* REQUIRED WORK *
Return the entries below exactly as written.

Start of EXERCISE INPUT

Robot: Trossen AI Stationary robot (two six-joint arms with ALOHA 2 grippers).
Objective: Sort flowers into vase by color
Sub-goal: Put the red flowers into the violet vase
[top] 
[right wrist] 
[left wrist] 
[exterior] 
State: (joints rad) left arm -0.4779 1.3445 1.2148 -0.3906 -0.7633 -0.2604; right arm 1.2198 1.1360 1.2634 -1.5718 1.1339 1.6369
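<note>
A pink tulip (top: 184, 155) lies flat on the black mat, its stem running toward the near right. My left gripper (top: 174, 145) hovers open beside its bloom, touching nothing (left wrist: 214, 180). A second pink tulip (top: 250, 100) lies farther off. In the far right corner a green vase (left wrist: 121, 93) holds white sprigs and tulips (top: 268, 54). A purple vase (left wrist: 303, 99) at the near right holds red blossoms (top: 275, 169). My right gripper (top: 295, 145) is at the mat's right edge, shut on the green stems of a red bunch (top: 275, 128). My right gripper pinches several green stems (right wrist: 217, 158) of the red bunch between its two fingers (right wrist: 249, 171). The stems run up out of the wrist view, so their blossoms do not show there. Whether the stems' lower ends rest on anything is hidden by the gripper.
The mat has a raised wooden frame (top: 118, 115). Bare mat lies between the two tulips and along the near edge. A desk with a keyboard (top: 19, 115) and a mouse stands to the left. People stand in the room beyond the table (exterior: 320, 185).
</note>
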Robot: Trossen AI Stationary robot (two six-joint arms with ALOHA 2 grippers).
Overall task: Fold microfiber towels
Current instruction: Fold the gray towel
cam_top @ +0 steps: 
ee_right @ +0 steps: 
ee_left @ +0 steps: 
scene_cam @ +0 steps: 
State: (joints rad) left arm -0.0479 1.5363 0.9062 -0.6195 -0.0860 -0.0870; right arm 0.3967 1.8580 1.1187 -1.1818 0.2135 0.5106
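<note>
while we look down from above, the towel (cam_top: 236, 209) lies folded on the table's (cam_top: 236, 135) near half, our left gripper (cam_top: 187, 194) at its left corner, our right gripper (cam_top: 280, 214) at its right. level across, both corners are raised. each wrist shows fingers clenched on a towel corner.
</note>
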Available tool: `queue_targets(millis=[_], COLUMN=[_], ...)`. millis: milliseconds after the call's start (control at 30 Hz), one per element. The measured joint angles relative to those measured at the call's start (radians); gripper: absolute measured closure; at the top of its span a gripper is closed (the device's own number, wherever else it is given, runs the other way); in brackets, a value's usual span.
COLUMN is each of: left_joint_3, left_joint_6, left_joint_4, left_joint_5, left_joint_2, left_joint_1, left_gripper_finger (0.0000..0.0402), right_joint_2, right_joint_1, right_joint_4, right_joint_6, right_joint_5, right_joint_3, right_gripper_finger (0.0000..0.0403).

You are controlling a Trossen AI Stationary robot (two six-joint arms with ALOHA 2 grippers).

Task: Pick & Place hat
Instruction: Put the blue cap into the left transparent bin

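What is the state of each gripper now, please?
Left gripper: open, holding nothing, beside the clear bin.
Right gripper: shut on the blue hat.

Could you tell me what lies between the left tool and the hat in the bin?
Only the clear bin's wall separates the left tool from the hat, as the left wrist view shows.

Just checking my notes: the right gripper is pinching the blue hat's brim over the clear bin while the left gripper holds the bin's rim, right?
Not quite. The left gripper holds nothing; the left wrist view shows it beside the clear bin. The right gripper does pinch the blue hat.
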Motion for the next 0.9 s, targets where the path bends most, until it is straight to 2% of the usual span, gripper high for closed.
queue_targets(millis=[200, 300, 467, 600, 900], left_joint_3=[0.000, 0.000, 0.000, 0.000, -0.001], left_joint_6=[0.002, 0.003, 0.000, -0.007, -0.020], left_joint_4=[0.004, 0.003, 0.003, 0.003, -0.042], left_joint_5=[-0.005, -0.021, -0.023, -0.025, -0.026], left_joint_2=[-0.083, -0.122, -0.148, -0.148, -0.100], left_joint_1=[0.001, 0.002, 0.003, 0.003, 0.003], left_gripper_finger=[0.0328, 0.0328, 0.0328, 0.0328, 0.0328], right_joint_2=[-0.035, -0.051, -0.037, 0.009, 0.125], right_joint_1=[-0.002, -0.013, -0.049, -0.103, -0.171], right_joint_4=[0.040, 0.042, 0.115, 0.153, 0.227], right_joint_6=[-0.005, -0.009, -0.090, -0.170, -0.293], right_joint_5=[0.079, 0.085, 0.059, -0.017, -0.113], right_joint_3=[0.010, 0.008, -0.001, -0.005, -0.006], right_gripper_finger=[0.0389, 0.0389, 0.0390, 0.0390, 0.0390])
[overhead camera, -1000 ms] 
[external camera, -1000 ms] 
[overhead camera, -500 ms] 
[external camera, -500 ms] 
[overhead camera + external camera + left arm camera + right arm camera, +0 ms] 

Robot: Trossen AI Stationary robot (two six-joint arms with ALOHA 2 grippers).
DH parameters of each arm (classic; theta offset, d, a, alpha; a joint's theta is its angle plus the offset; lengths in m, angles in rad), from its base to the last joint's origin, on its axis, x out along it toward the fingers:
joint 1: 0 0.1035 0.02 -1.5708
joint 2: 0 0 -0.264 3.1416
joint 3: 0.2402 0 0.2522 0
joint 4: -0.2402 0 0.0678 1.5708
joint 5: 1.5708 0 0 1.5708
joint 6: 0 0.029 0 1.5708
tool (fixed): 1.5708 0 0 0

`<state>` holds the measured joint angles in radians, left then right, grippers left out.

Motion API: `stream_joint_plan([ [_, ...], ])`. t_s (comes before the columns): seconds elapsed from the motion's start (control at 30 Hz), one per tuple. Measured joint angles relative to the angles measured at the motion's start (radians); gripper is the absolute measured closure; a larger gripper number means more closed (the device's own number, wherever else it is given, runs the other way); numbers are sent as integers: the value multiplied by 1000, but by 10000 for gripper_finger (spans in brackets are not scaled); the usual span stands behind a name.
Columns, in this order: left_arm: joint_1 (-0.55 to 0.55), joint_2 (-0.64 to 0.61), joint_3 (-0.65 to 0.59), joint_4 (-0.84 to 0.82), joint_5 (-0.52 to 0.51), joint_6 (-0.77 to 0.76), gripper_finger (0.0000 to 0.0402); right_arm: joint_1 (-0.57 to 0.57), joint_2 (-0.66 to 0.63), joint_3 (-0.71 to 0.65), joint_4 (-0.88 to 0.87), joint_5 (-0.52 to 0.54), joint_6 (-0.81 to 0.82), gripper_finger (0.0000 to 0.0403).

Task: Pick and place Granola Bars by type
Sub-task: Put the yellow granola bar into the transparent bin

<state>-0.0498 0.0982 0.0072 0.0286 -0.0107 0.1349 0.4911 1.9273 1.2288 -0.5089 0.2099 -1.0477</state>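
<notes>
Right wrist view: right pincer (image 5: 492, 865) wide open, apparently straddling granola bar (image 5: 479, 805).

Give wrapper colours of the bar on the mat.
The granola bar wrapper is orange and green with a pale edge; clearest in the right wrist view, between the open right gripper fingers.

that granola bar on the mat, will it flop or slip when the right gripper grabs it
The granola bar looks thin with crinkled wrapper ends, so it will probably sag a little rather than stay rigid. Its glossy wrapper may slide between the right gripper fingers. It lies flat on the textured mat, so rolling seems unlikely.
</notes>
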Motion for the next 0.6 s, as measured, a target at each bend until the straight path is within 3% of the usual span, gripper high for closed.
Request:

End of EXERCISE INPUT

* EXERCISE ANSWER *
Robot: Trossen AI Stationary robot (two six-joint arms with ALOHA 2 grippers).
Objective: Sort flowers into vase by color
Sub-goal: Put the red flowers into the violet vase
[top] 
[right wrist] 
[left wrist] 
[exterior] 
State: (joints rad) left arm -0.4779 1.3445 1.2148 -0.3906 -0.7633 -0.2604; right arm 1.2198 1.1360 1.2634 -1.5718 1.1339 1.6369
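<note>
A pink tulip (top: 184, 155) lies flat on the black mat, its stem running toward the near right. My left gripper (top: 174, 145) hovers open beside its bloom, touching nothing (left wrist: 214, 180). A second pink tulip (top: 250, 100) lies farther off. In the far right corner a green vase (left wrist: 121, 93) holds white sprigs and tulips (top: 268, 54). A purple vase (left wrist: 303, 99) at the near right holds red blossoms (top: 275, 169). My right gripper (top: 295, 145) is at the mat's right edge, shut on the green stems of a red bunch (top: 275, 128). My right gripper pinches several green stems (right wrist: 217, 158) of the red bunch between its two fingers (right wrist: 249, 171). The stems run up out of the wrist view, so their blossoms do not show there. Whether the stems' lower ends rest on anything is hidden by the gripper.
The mat has a raised wooden frame (top: 118, 115). Bare mat lies between the two tulips and along the near edge. A desk with a keyboard (top: 19, 115) and a mouse stands to the left. People stand in the room beyond the table (exterior: 320, 185).
</note>
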Robot: Trossen AI Stationary robot (two six-joint arms with ALOHA 2 grippers).
Overall task: Fold microfiber towels
Current instruction: Fold the gray towel
cam_top @ +0 steps: 
ee_right @ +0 steps: 
ee_left @ +0 steps: 
scene_cam @ +0 steps: 
State: (joints rad) left arm -0.0479 1.5363 0.9062 -0.6195 -0.0860 -0.0870; right arm 0.3967 1.8580 1.1187 -1.1818 0.2135 0.5106
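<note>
while we look down from above, the towel (cam_top: 236, 209) lies folded on the table's (cam_top: 236, 135) near half, our left gripper (cam_top: 187, 194) at its left corner, our right gripper (cam_top: 280, 214) at its right. level across, both corners are raised. each wrist shows fingers clenched on a towel corner.
</note>
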Available tool: `queue_targets(millis=[_], COLUMN=[_], ...)`. millis: milliseconds after the call's start (control at 30 Hz), one per element. The measured joint angles relative to those measured at the call's start (radians); gripper: absolute measured closure; at the top of its span a gripper is closed (the device's own number, wherever else it is given, runs the other way); in brackets, a value's usual span.
COLUMN is each of: left_joint_3, left_joint_6, left_joint_4, left_joint_5, left_joint_2, left_joint_1, left_gripper_finger (0.0000..0.0402), right_joint_2, right_joint_1, right_joint_4, right_joint_6, right_joint_5, right_joint_3, right_gripper_finger (0.0000..0.0403).

You are controlling a Trossen AI Stationary robot (two six-joint arms with ALOHA 2 grippers).

Task: Pick & Place hat
Instruction: Put the blue cap into the left transparent bin

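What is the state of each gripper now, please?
Left gripper: open, holding nothing, beside the clear bin.
Right gripper: shut on the blue hat.

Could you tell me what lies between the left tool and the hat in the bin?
Only the clear bin's wall separates the left tool from the hat, as the left wrist view shows.

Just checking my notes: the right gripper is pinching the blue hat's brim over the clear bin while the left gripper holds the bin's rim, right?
Not quite. The left gripper holds nothing; the left wrist view shows it beside the clear bin. The right gripper does pinch the blue hat.
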Motion for the next 0.9 s, targets where the path bends most, until it is straight to 2% of the usual span, gripper high for closed.
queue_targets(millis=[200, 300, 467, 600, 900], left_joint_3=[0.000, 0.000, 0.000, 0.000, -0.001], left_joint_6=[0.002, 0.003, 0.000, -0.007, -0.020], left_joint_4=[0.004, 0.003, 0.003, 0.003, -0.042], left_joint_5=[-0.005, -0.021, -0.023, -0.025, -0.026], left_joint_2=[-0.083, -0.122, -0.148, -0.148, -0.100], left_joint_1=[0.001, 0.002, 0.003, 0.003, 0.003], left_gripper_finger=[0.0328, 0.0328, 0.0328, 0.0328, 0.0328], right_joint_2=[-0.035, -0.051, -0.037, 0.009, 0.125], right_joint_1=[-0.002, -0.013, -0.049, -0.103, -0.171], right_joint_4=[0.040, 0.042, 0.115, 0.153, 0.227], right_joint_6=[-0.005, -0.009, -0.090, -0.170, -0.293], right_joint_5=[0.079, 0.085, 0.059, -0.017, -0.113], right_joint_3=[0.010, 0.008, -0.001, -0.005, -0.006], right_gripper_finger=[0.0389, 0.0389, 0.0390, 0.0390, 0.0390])
[overhead camera, -1000 ms] 
[external camera, -1000 ms] 
[overhead camera, -500 ms] 
[external camera, -500 ms] 
[overhead camera + external camera + left arm camera + right arm camera, +0 ms] 

Robot: Trossen AI Stationary robot (two six-joint arms with ALOHA 2 grippers).
DH parameters of each arm (classic; theta offset, d, a, alpha; a joint's theta is its angle plus the offset; lengths in m, angles in rad), from its base to the last joint's origin, on its axis, x out along it toward the fingers:
joint 1: 0 0.1035 0.02 -1.5708
joint 2: 0 0 -0.264 3.1416
joint 3: 0.2402 0 0.2522 0
joint 4: -0.2402 0 0.0678 1.5708
joint 5: 1.5708 0 0 1.5708
joint 6: 0 0.029 0 1.5708
tool (fixed): 1.5708 0 0 0

`<state>` holds the measured joint angles in radians, left then right, grippers left out.

Motion API: `stream_joint_plan([ [_, ...], ])`. t_s (comes before the columns): seconds elapsed from the motion's start (control at 30 Hz), one per tuple. Measured joint angles relative to the angles measured at the motion's start (radians); gripper is the absolute measured closure; a larger gripper number means more closed (the device's own number, wherever else it is given, runs the other way); numbers are sent as integers: the value multiplied by 1000, but by 10000 for gripper_finger (spans in brackets are not scaled); the usual span stands behind a name.
Columns, in this order: left_arm: joint_1 (-0.55 to 0.55), joint_2 (-0.64 to 0.61), joint_3 (-0.65 to 0.59), joint_4 (-0.84 to 0.82), joint_5 (-0.52 to 0.51), joint_6 (-0.77 to 0.76), gripper_finger (0.0000 to 0.0402); right_arm: joint_1 (-0.57 to 0.57), joint_2 (-0.66 to 0.63), joint_3 (-0.71 to 0.65), joint_4 (-0.88 to 0.87), joint_5 (-0.52 to 0.54), joint_6 (-0.81 to 0.82), gripper_finger (0.0000 to 0.0403).

Task: Pick and place Granola Bars by type
Sub-task: Put the yellow granola bar into the transparent bin

<state>-0.0498 0.0982 0.0072 0.0286 -0.0107 0.1349 0.4911 1.9273 1.2288 -0.5089 0.2099 -1.0477</state>
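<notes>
Right wrist view: right pincer (image 5: 492, 865) wide open, apparently straddling granola bar (image 5: 479, 805).

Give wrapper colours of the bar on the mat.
The granola bar wrapper is orange and green with a pale edge; clearest in the right wrist view, between the open right gripper fingers.

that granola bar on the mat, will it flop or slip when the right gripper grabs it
The granola bar looks thin with crinkled wrapper ends, so it will probably sag a little rather than stay rigid. Its glossy wrapper may slide between the right gripper fingers. It lies flat on the textured mat, so rolling seems unlikely.
</notes>
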Motion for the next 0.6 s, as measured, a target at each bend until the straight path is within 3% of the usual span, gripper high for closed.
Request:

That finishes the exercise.